From the entries below, list each line with "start".

> _Stored entries_:
────────────────

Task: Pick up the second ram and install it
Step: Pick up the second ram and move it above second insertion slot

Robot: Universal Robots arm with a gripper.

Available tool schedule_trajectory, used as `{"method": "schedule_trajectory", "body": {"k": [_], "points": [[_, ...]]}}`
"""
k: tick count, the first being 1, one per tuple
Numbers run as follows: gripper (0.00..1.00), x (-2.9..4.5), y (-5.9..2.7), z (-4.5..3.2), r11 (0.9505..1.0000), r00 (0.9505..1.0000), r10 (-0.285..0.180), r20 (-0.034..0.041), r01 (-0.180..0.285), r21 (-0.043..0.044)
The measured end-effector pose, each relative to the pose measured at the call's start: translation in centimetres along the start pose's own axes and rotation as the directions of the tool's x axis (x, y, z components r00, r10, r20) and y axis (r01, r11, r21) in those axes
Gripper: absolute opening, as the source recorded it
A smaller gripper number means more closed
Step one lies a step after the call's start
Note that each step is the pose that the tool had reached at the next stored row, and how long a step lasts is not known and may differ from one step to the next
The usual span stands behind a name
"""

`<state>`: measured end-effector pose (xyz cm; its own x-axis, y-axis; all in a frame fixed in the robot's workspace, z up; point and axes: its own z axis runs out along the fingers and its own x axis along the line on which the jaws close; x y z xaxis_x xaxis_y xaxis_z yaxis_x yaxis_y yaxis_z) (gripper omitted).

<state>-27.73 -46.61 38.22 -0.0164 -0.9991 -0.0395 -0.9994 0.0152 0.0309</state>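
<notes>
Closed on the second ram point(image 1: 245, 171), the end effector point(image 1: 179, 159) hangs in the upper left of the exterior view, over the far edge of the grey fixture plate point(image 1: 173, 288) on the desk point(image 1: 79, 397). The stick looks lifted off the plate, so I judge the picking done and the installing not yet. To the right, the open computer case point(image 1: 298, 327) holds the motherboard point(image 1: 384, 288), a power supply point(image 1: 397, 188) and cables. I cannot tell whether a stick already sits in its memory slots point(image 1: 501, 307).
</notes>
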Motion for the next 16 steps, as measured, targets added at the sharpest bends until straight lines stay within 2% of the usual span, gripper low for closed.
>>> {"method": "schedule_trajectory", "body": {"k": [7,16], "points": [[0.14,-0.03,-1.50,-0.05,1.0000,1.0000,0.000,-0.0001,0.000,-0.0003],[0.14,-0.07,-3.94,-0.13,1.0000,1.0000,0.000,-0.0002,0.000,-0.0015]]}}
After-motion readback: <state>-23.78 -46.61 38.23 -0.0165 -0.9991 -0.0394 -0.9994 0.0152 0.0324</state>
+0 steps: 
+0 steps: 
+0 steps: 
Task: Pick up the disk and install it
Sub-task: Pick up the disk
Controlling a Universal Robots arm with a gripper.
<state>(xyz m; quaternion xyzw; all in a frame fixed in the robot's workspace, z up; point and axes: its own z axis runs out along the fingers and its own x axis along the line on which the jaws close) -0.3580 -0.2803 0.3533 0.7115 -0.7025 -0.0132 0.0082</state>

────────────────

> _Solution below_:
The measured end-effector pose, each relative to the pose measured at the call's start: translation in centimetres along the start pose's own axes and rotation as the directions of the tool's x axis (x, y, z components r00, r10, r20) and y axis (r01, r11, r21) in those axes
Step one lies a step after the call's start

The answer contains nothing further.